(YOUR INSTRUCTIONS)
Where the records below reach the line containing "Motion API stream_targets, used", start transcribing, and end with the line containing "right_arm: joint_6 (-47", exactly and with nothing else added.

**** DATA UNDER STUDY ****

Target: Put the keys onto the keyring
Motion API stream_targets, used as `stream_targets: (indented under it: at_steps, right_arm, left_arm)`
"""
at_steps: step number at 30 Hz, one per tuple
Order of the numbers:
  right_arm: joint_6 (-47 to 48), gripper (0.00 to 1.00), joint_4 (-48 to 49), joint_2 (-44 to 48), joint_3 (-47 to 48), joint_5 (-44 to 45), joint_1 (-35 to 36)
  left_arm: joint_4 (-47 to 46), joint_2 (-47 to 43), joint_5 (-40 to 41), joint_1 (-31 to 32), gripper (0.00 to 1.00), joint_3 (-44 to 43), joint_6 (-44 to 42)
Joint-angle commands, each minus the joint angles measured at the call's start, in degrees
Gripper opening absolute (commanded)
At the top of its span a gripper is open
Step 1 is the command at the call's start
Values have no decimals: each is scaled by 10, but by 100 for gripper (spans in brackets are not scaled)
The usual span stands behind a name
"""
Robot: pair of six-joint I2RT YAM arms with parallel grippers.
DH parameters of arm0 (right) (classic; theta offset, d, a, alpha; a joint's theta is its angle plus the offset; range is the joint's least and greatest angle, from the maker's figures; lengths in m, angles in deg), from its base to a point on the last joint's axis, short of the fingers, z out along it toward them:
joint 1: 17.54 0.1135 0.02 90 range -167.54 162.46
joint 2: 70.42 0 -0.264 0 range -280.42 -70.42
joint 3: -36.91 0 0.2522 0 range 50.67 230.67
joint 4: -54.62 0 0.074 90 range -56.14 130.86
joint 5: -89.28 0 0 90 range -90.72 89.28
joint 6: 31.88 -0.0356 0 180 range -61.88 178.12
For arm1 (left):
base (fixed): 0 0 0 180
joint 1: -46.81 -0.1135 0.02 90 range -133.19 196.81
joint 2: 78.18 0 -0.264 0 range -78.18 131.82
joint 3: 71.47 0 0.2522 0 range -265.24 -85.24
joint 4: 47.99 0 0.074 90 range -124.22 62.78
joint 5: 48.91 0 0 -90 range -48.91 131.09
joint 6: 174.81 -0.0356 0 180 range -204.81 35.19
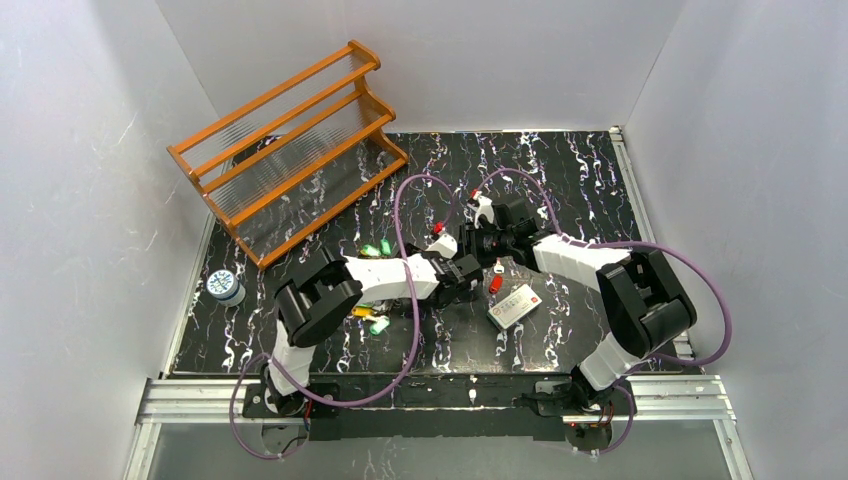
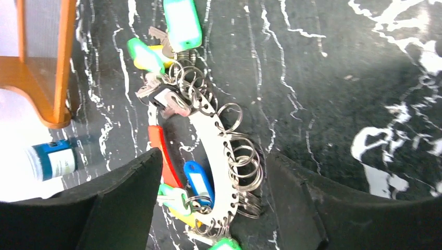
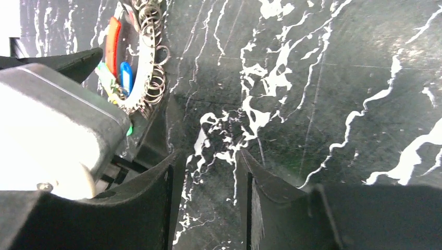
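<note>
In the left wrist view a white curved keyring (image 2: 211, 136) lies on the black marbled table, hung with many small silver split rings. Keys with coloured tags cluster along it: a blue one (image 2: 198, 181), a red one (image 2: 160, 152) and green ones (image 2: 182, 23). My left gripper (image 2: 213, 156) stands open, one finger on each side of the ring's lower part. My right gripper (image 3: 208, 156) is open just beside it over bare table, and sees the keyring (image 3: 139, 78) at its upper left. From above, the two grippers (image 1: 462, 272) (image 1: 487, 240) meet mid-table and hide the ring. A loose red key (image 1: 495, 284) lies near them.
An orange rack (image 1: 290, 150) stands at the back left. A small blue-and-white bottle (image 1: 226, 287) sits at the left edge. A white card with a red dot (image 1: 514, 306) lies front of centre. Loose green keys (image 1: 376, 248) and yellow-green ones (image 1: 372, 320) lie by the left arm.
</note>
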Motion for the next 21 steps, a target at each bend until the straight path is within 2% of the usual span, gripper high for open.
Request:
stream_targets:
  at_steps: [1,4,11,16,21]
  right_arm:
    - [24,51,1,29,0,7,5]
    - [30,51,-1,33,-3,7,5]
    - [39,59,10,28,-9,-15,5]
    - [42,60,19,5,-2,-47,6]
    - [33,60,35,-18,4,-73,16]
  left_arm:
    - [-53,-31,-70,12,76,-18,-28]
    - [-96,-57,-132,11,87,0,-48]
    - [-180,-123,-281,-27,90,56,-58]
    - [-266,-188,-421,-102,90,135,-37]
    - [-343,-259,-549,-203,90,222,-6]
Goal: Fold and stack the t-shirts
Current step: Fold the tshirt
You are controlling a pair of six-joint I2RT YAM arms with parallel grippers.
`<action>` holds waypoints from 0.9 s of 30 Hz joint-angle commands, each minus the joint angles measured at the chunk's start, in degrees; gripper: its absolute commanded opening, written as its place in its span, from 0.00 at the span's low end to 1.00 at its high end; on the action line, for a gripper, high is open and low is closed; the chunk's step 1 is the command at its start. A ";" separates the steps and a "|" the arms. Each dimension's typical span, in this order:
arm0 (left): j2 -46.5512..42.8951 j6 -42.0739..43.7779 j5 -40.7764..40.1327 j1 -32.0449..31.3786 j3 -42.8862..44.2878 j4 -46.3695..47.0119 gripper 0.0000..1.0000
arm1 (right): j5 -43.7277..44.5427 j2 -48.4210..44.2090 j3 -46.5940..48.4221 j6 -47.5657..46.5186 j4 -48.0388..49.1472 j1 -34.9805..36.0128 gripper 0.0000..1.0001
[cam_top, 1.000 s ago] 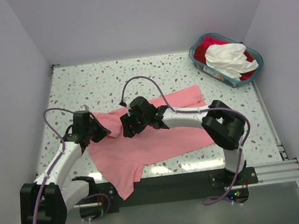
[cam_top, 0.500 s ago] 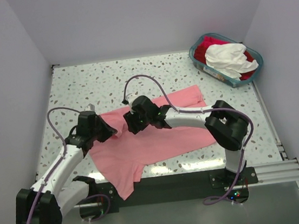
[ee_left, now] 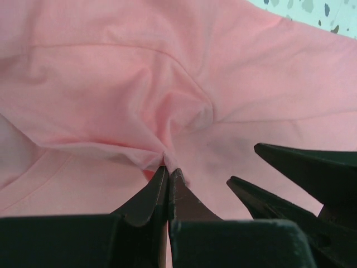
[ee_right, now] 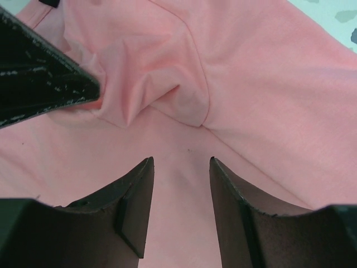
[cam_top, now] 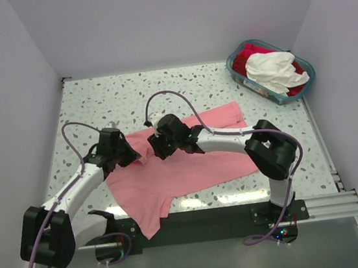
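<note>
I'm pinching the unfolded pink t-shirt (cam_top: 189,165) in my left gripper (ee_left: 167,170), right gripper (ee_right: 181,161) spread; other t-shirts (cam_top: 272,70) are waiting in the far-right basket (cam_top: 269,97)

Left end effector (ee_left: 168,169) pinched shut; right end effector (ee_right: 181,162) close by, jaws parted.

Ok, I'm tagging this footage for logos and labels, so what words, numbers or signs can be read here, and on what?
No text can be read in any view.
Pink t-shirt: plain cloth, no print showing.
Dark tag at the top edge of the right wrist view: cut off by the frame, nothing legible.
Teal basket: pale marks on its near wall, too small to read.
</note>
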 commanded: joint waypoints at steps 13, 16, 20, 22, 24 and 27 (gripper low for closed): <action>15.79 10.87 -7.66 7.83 14.16 5.84 0.00 | -4.81 9.41 10.55 -4.37 4.82 2.07 0.46; 17.73 11.40 -7.31 7.83 14.34 6.64 0.00 | -4.20 10.99 12.58 -4.72 4.65 2.25 0.47; 19.58 11.84 -7.13 7.92 14.34 7.08 0.00 | -4.46 13.97 15.47 -5.59 4.48 2.25 0.47; 19.93 11.93 -7.13 7.83 14.34 7.25 0.00 | -5.16 14.95 16.70 -5.86 3.69 2.25 0.47; 20.46 12.10 -7.13 7.83 14.51 7.25 0.00 | -5.60 16.35 18.46 -6.56 2.20 2.34 0.47; 21.07 12.19 -7.31 7.92 14.69 7.52 0.00 | -6.57 17.23 19.43 -6.83 1.84 2.60 0.47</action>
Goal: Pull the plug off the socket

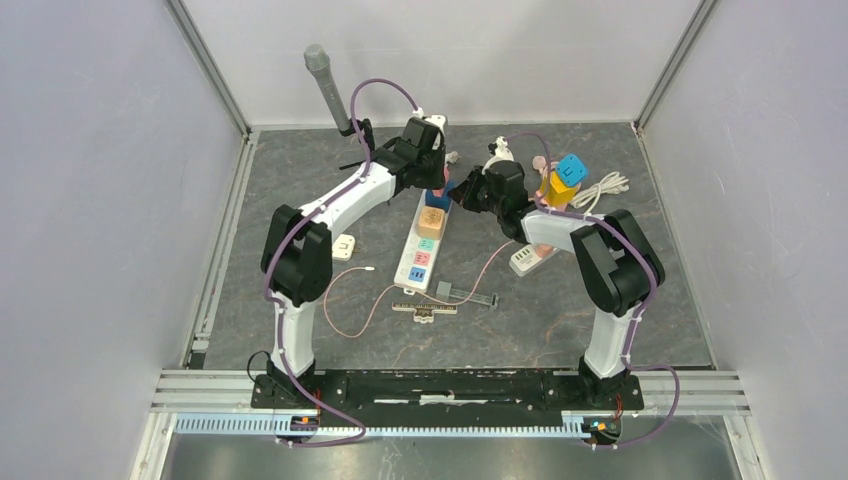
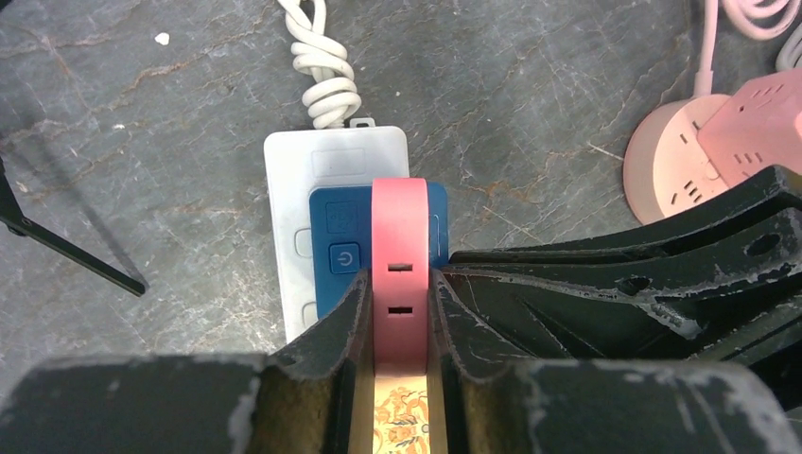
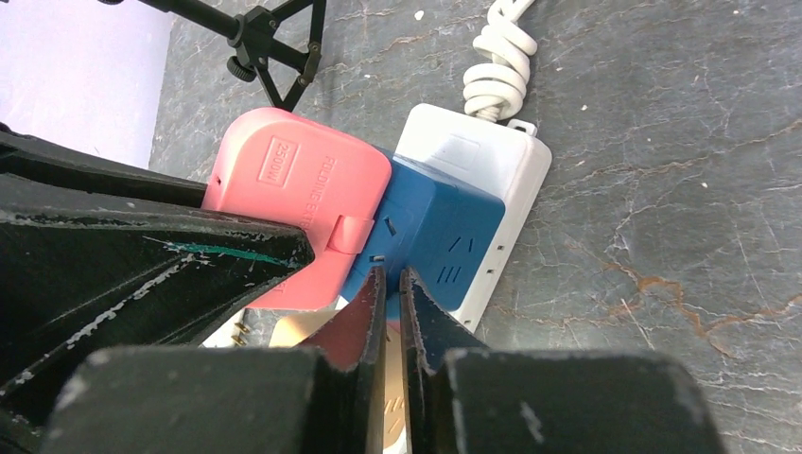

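Pink hard plastic, likely light and stiff: the plug [image 2: 398,222] stands on the blue adapter [image 2: 333,227] at the cord end of the white power strip [image 2: 336,151]. The left gripper [image 2: 399,282] is clamped on its flat sides, probably the best hold. The right gripper [image 3: 392,276], jaws together, noses the adapter.

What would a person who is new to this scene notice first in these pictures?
The pink plug, clamped by the left end effector, stands out at the far end of the white power strip, joined to a blue adapter. The right end effector sits shut at that adapter's side.
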You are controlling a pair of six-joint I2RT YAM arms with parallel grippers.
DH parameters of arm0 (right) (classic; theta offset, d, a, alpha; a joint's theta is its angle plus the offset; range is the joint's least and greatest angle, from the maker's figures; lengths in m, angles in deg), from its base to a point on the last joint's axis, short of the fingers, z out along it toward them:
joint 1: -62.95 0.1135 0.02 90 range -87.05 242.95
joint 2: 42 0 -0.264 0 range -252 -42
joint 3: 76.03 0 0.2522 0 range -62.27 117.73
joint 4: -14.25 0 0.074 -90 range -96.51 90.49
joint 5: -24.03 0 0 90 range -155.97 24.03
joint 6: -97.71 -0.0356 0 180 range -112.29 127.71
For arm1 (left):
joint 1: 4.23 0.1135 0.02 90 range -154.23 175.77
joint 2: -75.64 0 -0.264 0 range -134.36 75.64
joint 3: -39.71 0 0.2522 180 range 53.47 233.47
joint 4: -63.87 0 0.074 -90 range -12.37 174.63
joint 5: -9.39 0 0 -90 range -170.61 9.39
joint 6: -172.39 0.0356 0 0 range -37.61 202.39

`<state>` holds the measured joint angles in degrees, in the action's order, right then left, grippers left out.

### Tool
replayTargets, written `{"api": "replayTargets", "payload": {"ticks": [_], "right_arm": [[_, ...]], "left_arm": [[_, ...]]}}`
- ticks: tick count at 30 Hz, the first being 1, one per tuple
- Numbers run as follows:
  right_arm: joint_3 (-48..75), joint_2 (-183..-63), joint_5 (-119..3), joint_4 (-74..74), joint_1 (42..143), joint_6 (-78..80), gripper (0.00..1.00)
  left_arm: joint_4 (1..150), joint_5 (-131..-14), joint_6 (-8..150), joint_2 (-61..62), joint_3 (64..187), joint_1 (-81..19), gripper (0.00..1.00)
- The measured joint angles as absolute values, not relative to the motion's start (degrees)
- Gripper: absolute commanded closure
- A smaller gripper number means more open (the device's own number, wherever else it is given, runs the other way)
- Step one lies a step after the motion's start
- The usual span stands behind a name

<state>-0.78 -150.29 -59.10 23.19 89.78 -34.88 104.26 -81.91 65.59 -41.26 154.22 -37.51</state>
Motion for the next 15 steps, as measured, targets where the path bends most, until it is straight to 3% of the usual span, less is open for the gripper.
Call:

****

(TASK RESULT)
Motion API stream_targets, used as `stream_targets: (indented under it: at_steps, right_arm, left_arm)`
"""
at_steps: step number at 30 Hz, one per tuple
Order of the numbers:
  right_arm: joint_6 (-47 to 48), gripper (0.00 to 1.00), joint_4 (-48 to 49), joint_2 (-44 to 48), joint_3 (-47 to 48), joint_5 (-44 to 45), joint_1 (-35 to 36)

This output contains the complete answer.